たまもの

たまもの

豚骨ラーメンを毎日食べること。

 住んでいる街の図書館で借りてきて読んだ。かような写真集を置く図書館というのも 見識というべきかもしれない。  写真家の女性と文筆を生業とする二人の男の 三角関係の物語である。アラーキーが出てきたりと舞台装置には「文化」の香りが匂い立っているが 要は ドロドロの男女の物語と言ってよい。「私小説」という 聞こえの良い言葉があるが それに近い写真集である。写真集を私小説にしたのは 先述の荒木が嚆矢だと思っているが 神蔵も正しく 荒木の弟子である。  僕にとって 全く関係の無い三人の男女の物語である。
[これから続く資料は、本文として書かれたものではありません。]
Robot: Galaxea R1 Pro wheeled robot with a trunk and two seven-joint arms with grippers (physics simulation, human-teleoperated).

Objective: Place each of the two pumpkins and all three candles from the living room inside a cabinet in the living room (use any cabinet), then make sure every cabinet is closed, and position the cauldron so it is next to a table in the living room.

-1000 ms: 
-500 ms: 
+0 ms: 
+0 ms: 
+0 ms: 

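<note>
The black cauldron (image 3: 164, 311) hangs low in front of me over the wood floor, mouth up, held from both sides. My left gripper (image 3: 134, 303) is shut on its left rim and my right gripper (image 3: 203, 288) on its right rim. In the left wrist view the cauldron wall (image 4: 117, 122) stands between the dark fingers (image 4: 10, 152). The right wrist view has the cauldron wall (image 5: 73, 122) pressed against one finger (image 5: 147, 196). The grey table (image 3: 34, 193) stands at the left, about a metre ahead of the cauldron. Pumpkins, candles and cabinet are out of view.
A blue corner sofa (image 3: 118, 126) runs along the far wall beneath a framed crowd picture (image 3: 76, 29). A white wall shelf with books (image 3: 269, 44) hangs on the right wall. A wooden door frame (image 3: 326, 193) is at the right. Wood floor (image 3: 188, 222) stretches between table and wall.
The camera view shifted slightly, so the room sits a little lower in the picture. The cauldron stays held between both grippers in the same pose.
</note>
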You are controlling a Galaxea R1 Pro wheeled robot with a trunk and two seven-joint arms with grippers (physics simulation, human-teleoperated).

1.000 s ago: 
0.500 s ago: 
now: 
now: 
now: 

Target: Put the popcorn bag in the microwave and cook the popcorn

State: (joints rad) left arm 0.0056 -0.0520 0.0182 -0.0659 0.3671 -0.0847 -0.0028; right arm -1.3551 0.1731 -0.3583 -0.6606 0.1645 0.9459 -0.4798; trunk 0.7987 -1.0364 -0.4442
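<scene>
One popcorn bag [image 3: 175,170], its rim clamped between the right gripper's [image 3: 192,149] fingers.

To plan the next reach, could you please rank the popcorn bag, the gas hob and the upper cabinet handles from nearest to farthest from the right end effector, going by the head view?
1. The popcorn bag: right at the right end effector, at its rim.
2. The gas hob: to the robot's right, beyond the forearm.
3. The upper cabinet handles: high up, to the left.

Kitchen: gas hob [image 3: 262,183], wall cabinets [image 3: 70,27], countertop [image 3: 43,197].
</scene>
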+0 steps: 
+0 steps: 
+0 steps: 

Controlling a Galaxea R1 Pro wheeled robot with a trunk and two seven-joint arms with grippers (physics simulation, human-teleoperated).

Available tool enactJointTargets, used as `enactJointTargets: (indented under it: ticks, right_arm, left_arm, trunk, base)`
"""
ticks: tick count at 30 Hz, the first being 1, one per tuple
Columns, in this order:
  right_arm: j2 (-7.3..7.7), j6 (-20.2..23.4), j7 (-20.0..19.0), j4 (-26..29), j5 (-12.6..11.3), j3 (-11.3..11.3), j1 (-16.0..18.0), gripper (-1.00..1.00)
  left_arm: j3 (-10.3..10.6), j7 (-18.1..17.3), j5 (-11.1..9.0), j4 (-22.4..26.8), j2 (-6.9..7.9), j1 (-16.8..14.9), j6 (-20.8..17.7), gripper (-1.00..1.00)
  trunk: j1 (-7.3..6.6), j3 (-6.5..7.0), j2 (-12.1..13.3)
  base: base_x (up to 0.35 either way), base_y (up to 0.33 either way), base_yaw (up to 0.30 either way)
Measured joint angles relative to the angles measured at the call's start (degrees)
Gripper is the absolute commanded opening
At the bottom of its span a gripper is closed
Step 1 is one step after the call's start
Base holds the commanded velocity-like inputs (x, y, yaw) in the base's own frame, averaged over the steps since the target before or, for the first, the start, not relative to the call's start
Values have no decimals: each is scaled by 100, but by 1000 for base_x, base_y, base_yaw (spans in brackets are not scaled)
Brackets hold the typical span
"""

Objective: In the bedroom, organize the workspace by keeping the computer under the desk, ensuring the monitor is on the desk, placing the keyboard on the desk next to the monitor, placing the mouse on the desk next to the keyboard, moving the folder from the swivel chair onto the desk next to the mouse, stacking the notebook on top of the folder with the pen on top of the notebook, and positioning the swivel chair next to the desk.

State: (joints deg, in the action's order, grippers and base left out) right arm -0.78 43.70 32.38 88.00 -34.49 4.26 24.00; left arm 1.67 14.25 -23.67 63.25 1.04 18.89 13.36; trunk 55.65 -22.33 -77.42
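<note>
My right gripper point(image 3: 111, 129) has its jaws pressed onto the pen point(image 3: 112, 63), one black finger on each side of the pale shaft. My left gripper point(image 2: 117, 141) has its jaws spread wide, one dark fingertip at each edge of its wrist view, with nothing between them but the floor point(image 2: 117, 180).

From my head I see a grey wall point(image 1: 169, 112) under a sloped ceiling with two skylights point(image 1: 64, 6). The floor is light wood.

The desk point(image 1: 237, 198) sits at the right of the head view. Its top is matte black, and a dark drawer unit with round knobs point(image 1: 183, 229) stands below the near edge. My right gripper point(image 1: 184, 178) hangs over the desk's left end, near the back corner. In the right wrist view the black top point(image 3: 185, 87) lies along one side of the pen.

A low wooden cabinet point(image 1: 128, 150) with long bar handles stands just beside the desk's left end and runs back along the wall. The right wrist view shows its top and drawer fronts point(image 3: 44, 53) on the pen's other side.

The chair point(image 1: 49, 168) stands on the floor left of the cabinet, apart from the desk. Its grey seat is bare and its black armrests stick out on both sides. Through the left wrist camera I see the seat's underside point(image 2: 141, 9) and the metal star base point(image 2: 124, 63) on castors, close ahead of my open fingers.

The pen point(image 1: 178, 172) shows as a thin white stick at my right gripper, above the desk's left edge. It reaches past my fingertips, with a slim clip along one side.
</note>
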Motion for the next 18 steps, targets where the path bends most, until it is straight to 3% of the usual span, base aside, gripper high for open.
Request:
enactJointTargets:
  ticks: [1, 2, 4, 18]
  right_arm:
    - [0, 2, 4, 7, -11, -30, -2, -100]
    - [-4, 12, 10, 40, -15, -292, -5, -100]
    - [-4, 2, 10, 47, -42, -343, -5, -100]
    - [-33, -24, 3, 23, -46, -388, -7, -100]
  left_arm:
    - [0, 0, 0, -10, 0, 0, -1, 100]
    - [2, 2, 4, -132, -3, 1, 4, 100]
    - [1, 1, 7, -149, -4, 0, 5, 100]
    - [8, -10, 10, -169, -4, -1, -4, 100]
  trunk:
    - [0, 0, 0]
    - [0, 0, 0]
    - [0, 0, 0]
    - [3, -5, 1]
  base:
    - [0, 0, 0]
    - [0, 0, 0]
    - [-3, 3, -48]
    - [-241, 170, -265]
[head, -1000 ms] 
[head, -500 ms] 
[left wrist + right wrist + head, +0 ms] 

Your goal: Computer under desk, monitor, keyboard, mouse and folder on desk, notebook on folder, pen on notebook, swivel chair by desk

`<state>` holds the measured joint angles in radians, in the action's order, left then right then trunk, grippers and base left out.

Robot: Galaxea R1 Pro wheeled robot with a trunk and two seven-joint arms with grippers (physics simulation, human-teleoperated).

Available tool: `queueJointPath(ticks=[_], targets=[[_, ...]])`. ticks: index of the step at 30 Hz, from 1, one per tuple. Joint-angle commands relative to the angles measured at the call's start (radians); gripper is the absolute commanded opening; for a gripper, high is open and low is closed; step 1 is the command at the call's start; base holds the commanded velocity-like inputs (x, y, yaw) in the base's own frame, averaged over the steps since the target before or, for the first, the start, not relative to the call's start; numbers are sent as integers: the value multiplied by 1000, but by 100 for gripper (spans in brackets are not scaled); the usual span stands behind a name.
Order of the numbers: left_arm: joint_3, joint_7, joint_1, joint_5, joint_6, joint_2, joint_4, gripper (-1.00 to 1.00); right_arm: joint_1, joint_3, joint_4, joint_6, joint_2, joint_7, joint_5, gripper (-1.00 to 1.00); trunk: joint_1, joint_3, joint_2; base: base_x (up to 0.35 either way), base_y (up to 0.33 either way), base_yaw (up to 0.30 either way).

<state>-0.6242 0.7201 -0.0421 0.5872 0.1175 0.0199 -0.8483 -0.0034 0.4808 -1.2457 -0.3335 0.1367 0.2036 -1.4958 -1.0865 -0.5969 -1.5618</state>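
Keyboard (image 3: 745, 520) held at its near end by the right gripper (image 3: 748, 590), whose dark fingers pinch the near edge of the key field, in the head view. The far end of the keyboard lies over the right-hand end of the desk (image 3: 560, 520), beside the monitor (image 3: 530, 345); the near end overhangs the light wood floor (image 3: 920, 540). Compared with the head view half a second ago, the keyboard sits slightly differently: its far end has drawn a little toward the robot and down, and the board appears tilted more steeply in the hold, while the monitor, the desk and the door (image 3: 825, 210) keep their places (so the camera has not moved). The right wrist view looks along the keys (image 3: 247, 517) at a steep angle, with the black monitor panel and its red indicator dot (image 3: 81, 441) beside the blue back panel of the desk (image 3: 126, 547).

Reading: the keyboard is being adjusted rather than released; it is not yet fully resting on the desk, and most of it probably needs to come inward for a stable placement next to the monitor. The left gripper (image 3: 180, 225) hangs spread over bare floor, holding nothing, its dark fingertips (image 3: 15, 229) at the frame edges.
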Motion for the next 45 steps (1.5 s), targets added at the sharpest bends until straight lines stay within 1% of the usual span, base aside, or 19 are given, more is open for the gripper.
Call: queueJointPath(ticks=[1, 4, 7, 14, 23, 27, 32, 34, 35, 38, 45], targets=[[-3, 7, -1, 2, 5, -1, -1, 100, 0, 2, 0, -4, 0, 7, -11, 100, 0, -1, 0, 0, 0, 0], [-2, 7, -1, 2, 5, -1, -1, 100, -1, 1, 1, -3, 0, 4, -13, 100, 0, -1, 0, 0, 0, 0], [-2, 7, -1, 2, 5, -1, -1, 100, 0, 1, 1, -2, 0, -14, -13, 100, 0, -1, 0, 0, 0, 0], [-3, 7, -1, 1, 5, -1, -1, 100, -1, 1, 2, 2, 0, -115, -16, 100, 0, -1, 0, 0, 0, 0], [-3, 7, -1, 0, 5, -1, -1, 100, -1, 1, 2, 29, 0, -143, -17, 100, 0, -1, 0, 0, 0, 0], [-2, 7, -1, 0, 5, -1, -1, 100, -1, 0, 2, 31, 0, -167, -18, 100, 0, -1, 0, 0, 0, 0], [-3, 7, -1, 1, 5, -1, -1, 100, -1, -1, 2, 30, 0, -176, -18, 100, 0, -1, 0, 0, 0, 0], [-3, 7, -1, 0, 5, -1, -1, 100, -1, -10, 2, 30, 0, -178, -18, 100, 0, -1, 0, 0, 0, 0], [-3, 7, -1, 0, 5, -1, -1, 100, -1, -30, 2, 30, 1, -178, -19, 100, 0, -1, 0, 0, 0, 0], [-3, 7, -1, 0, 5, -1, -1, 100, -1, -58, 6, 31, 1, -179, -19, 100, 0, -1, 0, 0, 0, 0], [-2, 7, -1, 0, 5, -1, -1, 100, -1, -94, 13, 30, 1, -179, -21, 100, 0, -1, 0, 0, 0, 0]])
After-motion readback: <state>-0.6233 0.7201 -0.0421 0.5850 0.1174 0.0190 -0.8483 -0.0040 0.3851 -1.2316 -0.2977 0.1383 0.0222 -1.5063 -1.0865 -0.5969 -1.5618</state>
自分に関係が無い人の話は えてして面白いのが 人間の業の深さである。すっかり読み耽ってしまったものだ。  このように自分が生きることに貪欲な人たちが居る。そういうことなのだと思う。僕にしても どう逆立ちしても かような濃厚な人生は ちょっと送れないのではないかと思う。それはそれで羨ましい反面、やはり 人間は自分の消化能力に見合ったもので満足するしかないのかとも思った。  僕には やはり 豚骨ラーメンを毎日食べる胃と胃液は無いのだ。  そう考えることは やはり一つの諦めなのだろうか。